You're gone, all three of your accounts. If you decide you want to make another one fine, but change your attitude or the same will happen.
It's just another issue in the list of ways that Worldofwar doesn't seem to give a damn about any of its users. Their updater was removed months ago when it turned out an author had stolen some of the code from somewhere else. Their site has a whole bunch of sessions issues that are absolutely not machine or browser specific and yet they "can't repoduce them". They ban links to Wowhead "because it's run by goldsellers" when the reason is obviously because they want people to use the utterly pathetic and outdated Wowdigger. And the UI forum is a complete mess with posts in the wrong forums and no moderator despite being close to the most read forum on there, and it has stickies made by an ex-moderator (me) which haven't been updated for months.
I really can't undestand the philosphy or attitude of the people who run that site. I post for the sake of the community which I clearly care a lot more about than they do. I'm not the only long-term user who feels that way and really we should just leave and see how dead the forums are then.
What sucks is when sites like Wowace get dragged into this. But considering Worldofwar's lack of interest in its own reputation I can't say I really expect them to care about anyone elses. Still it's a shame and I'm sorry to be associated with it even if my name there is no longer green.
I wonder, though. Interface addons don't ever use executables. The few things that might, like the WoWAceUpdater, well, you could put them through extra scrutiny.
Why doesn't WoWUI at least check the archive, unpack it, and reject (or at least, delay for a human moderator to approve later) any interface addons that are possibly risks? Something like, it requires moderator approval if any of the files has an extension other than toc, lua, xml, mp3, blp, tga, ttf or txt, or if any of the files' first two bytes are "MZ"?
That might help slow these guys down; I'm not sure for how long, but it might at least help keep their trojans off of the major sites.
GI JOE!
Seconded.
I don't normally resort to name-calling on forums, but you sir are an idiot. Kaelten exercised more patience with you than you deserved. Also, IT'S CURSE.COM NOT CURSED.COM, LEARN TO READ.
worldofwar.net doesn't need help to ruin its reputation for being a keylogger-ridden site.
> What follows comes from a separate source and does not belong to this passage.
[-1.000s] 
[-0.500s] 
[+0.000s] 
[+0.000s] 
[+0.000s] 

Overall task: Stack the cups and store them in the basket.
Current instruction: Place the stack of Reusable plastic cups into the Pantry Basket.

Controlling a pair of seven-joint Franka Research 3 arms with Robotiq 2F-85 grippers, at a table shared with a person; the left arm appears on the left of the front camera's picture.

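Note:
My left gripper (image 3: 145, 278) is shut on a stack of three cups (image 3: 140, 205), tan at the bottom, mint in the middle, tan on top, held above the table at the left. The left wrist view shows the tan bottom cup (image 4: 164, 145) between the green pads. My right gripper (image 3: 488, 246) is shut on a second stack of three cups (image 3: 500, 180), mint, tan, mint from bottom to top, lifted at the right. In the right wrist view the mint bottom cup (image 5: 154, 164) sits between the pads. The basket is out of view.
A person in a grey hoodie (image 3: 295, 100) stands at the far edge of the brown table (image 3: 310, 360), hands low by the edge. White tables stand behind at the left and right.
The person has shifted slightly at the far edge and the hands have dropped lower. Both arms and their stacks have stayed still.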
Their lackadaisical (omg I spelled it right) attitude towards site security is ruining their reputation for them.
Of course you're right, if it just filtered any file beyond a few specific types then you make this kind of attack impossible - add this a decent AV and you have a good security system.
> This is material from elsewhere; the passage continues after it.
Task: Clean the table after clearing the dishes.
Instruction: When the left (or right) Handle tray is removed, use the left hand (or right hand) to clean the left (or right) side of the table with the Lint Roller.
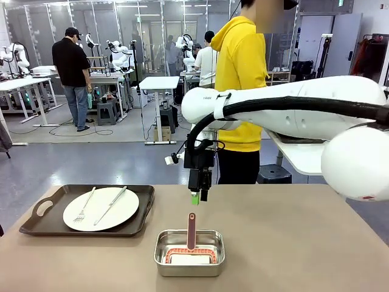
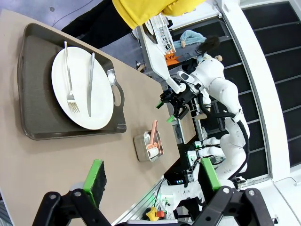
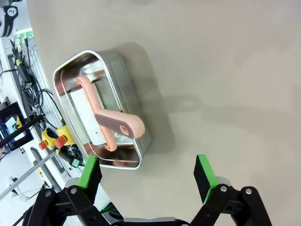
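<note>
Looking like the tool-grab step, judging by the setup. Hovering the right hand (image 1: 198, 198) straight above the steel pan (image 1: 160, 246) near the middle of the table (image 1: 292, 243), with fingers spread wide and gripping nothing. Aiming down at the pink-handled cleaning tool (image 1: 191, 230) standing up out of that pan, close under the fingertips but not touching. Holding the left hand (image 2: 151, 176) up high, looking down across the table, also spread open and empty. Noticing one of the dishes not cleared yet: a white plate (image 1: 124, 210) carrying a fork (image 1: 84, 208) and knife (image 1: 111, 205), sitting on a dark tray (image 1: 45, 226) off to the robot's left of the pan. Also seeing a person in a yellow hoodie (image 1: 242, 91) standing at the far side. Guessing at the next move: dropping straight down, straddling the handle with both fingers, squeezing onto it, then lifting clear of the pan rim. Probably needing that tray gone before any real wiping, or else working around it. Not managing to identify the white pad lying in the pan bottom.
</note>
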Controlling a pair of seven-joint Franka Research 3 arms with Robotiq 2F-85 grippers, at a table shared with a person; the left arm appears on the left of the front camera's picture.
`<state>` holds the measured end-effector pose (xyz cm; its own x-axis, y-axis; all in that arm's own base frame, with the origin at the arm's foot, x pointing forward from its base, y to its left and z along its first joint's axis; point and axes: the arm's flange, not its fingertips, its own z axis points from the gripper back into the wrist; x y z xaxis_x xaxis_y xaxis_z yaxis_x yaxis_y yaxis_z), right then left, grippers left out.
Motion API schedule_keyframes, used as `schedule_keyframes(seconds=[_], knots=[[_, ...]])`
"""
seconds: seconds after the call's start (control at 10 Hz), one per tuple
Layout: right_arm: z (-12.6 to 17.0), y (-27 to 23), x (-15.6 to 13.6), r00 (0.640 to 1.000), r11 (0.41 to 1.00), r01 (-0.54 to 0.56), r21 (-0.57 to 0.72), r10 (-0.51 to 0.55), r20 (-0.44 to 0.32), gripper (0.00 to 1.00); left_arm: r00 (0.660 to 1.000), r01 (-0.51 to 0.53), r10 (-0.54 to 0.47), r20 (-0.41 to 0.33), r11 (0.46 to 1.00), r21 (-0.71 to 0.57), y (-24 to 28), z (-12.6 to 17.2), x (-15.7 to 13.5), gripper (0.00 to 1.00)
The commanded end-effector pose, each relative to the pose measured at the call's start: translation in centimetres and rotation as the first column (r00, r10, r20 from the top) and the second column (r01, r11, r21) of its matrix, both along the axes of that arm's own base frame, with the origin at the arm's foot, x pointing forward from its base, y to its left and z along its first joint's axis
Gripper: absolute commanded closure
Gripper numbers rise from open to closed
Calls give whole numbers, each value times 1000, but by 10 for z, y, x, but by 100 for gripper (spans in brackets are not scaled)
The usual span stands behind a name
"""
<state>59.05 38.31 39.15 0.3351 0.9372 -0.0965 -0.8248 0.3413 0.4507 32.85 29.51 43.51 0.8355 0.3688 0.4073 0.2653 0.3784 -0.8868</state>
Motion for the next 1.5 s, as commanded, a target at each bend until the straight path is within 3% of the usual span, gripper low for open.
schedule_keyframes(seconds=[0.0, 0.2, 0.7, 1.1, 1.4], knots=[[4, 9, 14, 999, 1000, 4, -4, -4, -37, 0, 1000, 1, -1, 4, 1000, -2, 1, 2, -3, 0], [-12, 15, 16, 995, 997, -60, 52, 64, -75, 0, 1000, 1, -1, 4, 1000, -2, 1, 2, -3, 0], [-39, 22, -3, 988, 992, -90, 90, 101, -117, 0, 1000, 1, -1, 4, 1000, -2, 1, 2, -3, 0], [-51, 26, -10, 959, 975, -173, 141, 200, -202, 0, 1000, 1, -1, 4, 1000, -2, 1, 2, -3, 0], [-60, 21, -9, 945, 971, -171, 170, 210, -250, 0, 1000, 1, -1, 4, 1000, -2, 1, 2, -3, 0]])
They also claim that all addons are checked manually before being accepted but no UI site mod/admin has admited to accepting these ones so I suspect someone was being lazy and just checking them off without looking. A mod called "CurseClient" on Worldofwar should be a big clue that something isn't right!
http://wowui.worldofwar.net/?p=mod&m=6663
about time.
http://www.worldofwar.net/forums/showpost.php?p=4117253&postcount=3
Guess not!
I was referring to WoWI's approval method where a Real Human Being (not a program) actually looks at the mod in question, takes it apart (especially EXEs) and scans it three ways to Sunday looking for any trouble. That is what WoWUI should be using. However WoWUI seems to use only an automated Virus scan (which can be fooled, especially if the virus scanner does not have definations for the malware in question and most virus scanners don't catch other forms of malware). WoWUI should use WoWI's method, they don't have the site upload volume that WoWI has (judging from both sites front page and Fin's WoWMods (my update checker of choice ;D) site,
Tunga I am glad to see you around these parts. I am Xinh although you haven't seen my name on WoWUI in a long time due my misgivings with that site. They still haven't learned. I was suprised to read that WoWUI does not have a dedicated UI moderator. It would seem they don't have an Admin that is not on EU time either.